____ RECORDS PROVIDED

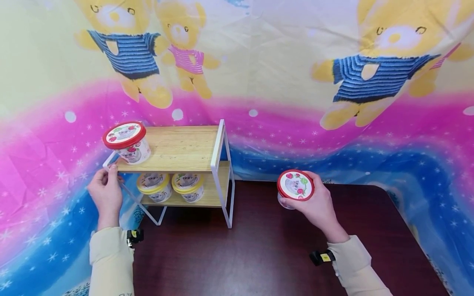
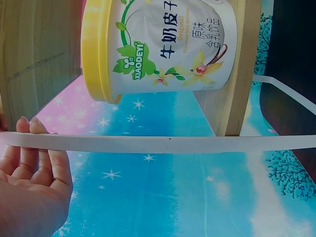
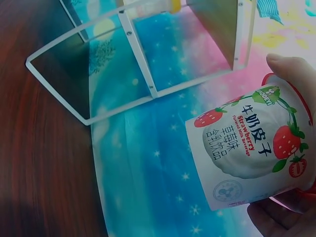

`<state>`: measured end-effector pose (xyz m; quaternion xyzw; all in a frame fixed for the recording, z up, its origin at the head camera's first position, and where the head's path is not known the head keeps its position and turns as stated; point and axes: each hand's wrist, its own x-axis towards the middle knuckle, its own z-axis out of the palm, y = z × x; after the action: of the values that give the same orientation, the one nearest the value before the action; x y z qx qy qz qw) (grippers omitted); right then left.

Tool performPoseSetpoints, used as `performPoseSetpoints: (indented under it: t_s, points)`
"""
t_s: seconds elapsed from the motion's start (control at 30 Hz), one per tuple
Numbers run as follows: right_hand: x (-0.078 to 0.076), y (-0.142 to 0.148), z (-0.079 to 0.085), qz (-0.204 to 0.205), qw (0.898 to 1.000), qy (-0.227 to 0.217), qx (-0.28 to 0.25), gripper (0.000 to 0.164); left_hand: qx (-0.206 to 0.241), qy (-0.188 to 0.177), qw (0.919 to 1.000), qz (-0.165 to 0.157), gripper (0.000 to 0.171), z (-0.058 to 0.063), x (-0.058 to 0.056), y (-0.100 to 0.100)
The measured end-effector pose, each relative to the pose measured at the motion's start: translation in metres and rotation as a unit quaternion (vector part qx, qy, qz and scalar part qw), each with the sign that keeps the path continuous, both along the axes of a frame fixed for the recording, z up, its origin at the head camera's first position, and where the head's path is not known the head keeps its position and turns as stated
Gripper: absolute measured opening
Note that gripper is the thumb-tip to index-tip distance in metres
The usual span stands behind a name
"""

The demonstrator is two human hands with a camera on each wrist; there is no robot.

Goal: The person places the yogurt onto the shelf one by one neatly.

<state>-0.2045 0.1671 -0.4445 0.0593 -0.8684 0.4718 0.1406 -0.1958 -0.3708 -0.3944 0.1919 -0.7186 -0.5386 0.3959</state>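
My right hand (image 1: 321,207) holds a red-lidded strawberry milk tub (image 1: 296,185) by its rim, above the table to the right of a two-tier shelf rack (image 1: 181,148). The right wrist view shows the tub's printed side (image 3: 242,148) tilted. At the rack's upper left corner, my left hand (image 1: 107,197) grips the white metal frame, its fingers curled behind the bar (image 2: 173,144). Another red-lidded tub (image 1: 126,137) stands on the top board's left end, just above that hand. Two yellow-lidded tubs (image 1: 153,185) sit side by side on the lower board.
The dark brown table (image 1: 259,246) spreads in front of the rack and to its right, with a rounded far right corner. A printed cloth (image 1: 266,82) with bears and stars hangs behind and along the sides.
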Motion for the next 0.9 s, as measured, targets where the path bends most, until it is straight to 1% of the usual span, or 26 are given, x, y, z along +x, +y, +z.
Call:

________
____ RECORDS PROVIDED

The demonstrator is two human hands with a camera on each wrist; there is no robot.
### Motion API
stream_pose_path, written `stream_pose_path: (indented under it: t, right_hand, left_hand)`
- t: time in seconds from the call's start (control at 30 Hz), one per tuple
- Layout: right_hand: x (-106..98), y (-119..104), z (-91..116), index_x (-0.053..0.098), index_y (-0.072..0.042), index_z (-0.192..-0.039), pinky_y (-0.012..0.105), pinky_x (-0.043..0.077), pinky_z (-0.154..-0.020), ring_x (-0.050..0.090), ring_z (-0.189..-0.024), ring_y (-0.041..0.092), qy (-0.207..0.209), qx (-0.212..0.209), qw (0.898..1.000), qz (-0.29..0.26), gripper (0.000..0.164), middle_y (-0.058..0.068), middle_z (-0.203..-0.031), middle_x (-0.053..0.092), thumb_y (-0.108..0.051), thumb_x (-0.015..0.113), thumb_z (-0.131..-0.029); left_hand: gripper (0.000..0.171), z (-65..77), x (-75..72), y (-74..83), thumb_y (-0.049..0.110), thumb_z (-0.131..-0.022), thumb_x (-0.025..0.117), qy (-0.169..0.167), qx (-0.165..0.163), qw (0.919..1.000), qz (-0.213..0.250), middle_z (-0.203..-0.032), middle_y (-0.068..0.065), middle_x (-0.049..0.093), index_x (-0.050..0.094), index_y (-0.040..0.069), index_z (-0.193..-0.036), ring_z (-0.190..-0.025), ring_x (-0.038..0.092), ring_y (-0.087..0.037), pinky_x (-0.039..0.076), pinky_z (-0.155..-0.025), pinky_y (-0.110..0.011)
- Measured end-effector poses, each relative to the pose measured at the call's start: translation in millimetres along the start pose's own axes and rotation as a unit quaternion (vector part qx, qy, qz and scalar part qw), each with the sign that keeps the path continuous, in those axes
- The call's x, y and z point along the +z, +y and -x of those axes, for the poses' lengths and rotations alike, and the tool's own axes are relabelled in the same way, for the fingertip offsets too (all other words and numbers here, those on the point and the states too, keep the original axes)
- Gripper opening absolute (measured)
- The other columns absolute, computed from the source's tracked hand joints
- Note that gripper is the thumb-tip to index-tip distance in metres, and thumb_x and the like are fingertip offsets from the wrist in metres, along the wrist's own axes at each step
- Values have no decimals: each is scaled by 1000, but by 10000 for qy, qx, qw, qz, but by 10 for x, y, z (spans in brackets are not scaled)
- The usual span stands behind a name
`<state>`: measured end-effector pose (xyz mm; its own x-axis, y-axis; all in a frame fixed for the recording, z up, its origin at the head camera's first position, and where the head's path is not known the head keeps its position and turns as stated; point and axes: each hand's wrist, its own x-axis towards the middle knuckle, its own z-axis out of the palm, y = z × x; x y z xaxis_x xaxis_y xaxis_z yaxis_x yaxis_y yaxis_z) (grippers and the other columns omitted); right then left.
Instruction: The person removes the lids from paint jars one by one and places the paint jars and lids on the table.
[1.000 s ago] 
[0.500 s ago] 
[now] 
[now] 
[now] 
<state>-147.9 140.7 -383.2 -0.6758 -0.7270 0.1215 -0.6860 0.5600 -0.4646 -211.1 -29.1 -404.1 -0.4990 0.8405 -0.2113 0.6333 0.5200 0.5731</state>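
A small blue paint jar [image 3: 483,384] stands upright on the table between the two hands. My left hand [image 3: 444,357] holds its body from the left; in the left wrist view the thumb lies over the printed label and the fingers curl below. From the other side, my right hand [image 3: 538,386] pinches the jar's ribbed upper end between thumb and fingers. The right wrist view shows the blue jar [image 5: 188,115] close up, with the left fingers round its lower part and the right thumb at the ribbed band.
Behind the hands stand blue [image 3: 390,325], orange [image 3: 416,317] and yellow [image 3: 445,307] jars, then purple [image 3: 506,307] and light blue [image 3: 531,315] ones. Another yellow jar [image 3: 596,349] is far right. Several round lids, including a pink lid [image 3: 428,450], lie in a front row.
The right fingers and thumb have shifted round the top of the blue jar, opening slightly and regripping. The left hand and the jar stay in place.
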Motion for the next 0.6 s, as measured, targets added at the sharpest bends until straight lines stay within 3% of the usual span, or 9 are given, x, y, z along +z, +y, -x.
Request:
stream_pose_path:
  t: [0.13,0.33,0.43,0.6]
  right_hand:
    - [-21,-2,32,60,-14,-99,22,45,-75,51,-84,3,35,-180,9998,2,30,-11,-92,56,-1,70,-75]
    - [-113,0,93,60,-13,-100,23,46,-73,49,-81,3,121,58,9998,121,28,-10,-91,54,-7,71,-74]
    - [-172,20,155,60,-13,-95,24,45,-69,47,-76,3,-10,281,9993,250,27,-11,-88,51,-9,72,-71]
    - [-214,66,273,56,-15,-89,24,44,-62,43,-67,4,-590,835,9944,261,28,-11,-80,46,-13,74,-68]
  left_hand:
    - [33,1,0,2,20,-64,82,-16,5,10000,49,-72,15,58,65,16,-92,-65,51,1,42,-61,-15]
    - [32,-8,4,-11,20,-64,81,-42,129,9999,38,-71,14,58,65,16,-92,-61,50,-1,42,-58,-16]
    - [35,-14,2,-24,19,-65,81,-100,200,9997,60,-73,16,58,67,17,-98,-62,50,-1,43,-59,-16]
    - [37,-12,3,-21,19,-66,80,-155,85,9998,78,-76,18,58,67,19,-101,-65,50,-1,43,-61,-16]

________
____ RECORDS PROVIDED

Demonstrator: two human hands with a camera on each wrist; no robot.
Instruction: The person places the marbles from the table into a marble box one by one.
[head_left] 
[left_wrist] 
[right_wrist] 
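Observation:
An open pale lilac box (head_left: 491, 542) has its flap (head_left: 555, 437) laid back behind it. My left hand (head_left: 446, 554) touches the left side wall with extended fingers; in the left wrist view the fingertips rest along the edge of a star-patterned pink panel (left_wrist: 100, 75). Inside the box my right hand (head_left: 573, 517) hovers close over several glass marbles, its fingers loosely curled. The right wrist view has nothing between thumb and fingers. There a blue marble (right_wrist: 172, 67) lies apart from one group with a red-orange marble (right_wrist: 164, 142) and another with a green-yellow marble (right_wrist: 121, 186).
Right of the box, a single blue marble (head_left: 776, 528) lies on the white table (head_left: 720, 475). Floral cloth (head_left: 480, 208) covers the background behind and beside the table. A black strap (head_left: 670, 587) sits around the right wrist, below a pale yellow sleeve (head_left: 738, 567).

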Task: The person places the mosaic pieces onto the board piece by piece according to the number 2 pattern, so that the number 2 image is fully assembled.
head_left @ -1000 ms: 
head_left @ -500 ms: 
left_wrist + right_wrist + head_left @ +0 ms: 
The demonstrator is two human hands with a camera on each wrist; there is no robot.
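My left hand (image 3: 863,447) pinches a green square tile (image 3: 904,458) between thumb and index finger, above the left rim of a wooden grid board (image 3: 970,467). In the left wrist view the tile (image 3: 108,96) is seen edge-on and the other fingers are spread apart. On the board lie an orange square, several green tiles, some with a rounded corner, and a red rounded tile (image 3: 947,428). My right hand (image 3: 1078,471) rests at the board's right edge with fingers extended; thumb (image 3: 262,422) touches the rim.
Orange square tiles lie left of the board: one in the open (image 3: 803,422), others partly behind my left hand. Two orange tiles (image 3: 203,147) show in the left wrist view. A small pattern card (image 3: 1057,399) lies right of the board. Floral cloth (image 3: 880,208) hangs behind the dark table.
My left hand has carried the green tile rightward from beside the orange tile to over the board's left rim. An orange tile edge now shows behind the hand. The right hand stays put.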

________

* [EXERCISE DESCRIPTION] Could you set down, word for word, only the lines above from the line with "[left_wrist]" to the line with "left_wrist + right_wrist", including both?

* [RESULT OF THE TASK]
[left_wrist] 
[right_wrist] 
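Observation:
An open pale lilac box (head_left: 491, 542) has its flap (head_left: 555, 437) laid back behind it. My left hand (head_left: 446, 554) touches the left side wall with extended fingers; in the left wrist view the fingertips rest along the edge of a star-patterned pink panel (left_wrist: 100, 75). Inside the box my right hand (head_left: 573, 517) hovers close over several glass marbles, its fingers loosely curled. The right wrist view has nothing between thumb and fingers. There a blue marble (right_wrist: 172, 67) lies apart from one group with a red-orange marble (right_wrist: 164, 142) and another with a green-yellow marble (right_wrist: 121, 186).
Right of the box, a single blue marble (head_left: 776, 528) lies on the white table (head_left: 720, 475). Floral cloth (head_left: 480, 208) covers the background behind and beside the table. A black strap (head_left: 670, 587) sits around the right wrist, below a pale yellow sleeve (head_left: 738, 567).
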
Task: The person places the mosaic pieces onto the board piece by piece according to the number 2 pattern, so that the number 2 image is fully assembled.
head_left @ -1000 ms: 
head_left @ -500 ms: 
left_wrist + right_wrist + head_left @ +0 ms: 

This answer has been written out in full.